Al día siguiente, la misma reclutadora le telefoneó para ofrecerle el puesto. Le explicó que había fingido ser hostil para ver cómo reaccionaba ante situaciones difíciles. "Mi indignación fue tal que la mandé al diablo", cuenta Grishkina.
A medida que aumentan su competitividad, las empresas rusas recurren cada vez más a la stressovoye ( entrevista estresante ) como un medio de reclutar el mejor personal jerárquico. Los entrevistadores insultan a gritos a los candidatos, les hacen preguntas íntimas y les tiran agua.

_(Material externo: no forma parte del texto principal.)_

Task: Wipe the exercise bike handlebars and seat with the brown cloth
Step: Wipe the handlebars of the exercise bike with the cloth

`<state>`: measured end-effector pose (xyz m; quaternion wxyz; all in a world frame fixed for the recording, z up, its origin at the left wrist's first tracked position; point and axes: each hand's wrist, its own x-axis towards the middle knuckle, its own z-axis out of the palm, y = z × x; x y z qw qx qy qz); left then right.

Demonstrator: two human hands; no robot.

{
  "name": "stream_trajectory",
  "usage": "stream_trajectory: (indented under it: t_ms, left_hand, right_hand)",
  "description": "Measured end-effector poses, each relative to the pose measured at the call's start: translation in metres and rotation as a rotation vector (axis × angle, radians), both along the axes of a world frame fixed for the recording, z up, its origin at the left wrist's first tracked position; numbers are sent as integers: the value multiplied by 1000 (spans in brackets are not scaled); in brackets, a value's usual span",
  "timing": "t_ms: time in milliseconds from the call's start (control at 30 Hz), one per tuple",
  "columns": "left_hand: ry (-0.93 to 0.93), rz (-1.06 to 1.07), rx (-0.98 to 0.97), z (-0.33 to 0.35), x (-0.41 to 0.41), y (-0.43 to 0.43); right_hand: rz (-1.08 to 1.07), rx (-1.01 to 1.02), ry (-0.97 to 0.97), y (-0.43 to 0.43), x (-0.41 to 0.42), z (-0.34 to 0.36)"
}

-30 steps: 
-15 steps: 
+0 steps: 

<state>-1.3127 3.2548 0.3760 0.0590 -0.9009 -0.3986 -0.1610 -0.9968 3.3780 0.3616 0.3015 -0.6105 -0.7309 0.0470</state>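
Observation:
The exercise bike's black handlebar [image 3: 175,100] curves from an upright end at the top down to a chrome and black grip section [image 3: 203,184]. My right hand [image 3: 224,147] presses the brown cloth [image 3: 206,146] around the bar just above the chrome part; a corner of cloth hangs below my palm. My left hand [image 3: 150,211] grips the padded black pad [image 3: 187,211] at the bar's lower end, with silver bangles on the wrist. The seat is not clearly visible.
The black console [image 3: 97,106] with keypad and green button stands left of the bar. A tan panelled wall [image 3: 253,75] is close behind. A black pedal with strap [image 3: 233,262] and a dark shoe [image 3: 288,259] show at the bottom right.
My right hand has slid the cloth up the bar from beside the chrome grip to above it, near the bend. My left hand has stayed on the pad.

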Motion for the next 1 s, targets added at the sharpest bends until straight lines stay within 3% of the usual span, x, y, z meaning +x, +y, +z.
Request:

Elena Agoshina, una asistente de personal de 32 años, salió furibunda de una agencia moscovita cuando la reclutadora, tras haberla felicitado por el éxito de la entrevista, le dijo que sólo restaba una pequeña formalidad. "A su futuro jefe le gustan las mujeres de rasgos escandinavos -le explicó-. Antes de darle el puesto, tendremos que teñirle el pelo y hacerle una pequeña cirugía plástica en nariz y labios. Pero no se preocupe, nosotros correremos con todos los gastos."
"A esa altura me sentí tan humillada que salí dando un portazo -recuerda Agoshina-. Por supuesto, no aprobé la prueba. No tuve más noticias de ellos."
Los reclutadores alegan que los métodos no convencionales les ayudan a evaluar con mayor precisión a los candidatos. Dicen que arrojar un vaso de agua al rostro del entrevistado es un ardid especialmente revelador. Si él reacciona en forma agresiva, le atribuyen un carácter fuerte y dotes de liderazgo. Si la humillación no provoca en él reacción alguna es un candidato ideal para el jefe que busque un asistente sumiso, poco ambicioso, que no constituya una amenaza. "Es un método muy eficaz porque revela efectivamente el verdadero carácter de una persona", afirma Natalya Kondratyeva, de ABC Consulting.
Algunas firmas ponen a prueba la lealtad de sus empleados nuevos con fingidas ofertas de trabajo en otra compañía. Los que manifiestan interés son despedidos.
Con todo, estas tácticas resultan inaceptables para muchos rusos. "Ningún profesional serio toleraría semejante trato. Si un reclutador me arrojara un vaso de agua, sin duda, lo abofetearía", dice el moscovita Grigory Ganin, de 32 años, gerente de telecomunicaciones. Evidentemente, es un líder nato.